*What this task involves*: In the material below, the lines from the one containing "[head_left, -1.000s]" through the one containing "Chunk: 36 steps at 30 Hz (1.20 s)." are to be given again exactly, ends included, and no others.

*Data block*:

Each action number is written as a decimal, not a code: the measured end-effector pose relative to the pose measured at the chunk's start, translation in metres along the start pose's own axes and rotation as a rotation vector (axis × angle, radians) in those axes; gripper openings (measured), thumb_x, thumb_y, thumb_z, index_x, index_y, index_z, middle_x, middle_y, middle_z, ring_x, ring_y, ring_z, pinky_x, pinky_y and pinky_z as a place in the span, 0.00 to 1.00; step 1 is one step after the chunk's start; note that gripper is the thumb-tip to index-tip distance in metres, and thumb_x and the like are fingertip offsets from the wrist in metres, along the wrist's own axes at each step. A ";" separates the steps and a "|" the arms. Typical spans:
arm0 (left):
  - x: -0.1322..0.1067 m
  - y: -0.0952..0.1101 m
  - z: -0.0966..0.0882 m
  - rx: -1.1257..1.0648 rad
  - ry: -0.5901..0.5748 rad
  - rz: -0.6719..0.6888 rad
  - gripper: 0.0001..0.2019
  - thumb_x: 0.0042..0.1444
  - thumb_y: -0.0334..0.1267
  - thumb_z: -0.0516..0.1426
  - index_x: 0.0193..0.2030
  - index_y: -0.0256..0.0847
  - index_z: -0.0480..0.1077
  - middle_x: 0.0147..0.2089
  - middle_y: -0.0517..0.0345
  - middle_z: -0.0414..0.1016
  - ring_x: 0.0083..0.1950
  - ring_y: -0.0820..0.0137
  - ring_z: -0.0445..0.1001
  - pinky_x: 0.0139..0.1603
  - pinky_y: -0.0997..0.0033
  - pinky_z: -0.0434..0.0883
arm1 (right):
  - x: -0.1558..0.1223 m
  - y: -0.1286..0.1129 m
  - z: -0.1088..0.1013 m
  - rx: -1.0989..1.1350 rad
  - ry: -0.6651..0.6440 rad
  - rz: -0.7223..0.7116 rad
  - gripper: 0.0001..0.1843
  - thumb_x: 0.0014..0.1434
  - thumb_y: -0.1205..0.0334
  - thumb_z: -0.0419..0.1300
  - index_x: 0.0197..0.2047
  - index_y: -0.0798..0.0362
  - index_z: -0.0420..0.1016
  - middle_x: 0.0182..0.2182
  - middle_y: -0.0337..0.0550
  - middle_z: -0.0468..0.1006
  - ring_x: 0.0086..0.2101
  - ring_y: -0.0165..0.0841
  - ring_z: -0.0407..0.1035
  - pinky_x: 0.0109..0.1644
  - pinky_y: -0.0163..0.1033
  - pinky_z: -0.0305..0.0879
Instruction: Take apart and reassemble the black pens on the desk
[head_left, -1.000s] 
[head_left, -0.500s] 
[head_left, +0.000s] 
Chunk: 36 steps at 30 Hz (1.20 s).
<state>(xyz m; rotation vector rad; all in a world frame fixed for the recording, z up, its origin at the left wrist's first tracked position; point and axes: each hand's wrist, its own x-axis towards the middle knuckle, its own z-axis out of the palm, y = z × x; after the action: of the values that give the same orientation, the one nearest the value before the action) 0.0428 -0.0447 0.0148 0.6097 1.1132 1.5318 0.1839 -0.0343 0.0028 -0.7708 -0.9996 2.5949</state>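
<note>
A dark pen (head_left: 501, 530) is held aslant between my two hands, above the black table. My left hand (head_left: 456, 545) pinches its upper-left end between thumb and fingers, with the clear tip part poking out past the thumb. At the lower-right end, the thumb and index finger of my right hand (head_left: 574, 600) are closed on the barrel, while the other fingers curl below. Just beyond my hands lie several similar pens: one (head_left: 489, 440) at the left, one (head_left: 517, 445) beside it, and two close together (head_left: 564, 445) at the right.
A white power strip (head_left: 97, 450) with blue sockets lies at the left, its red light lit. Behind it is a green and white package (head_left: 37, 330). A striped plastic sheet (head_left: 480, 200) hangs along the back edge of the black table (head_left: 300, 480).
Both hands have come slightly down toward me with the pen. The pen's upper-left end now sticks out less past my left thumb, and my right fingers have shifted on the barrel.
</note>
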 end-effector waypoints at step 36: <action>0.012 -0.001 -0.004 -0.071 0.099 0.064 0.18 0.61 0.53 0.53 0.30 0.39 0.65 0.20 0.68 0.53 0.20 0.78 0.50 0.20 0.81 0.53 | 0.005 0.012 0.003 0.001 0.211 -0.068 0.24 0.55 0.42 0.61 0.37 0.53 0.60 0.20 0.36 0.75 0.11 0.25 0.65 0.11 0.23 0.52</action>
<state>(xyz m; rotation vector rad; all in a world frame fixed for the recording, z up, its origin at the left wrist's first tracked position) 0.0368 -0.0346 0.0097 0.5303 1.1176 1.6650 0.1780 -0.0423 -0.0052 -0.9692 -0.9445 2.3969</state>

*Response to the exercise*:
[head_left, -1.000s] 
[head_left, -0.500s] 
[head_left, +0.000s] 
Chunk: 36 steps at 30 Hz (1.20 s).

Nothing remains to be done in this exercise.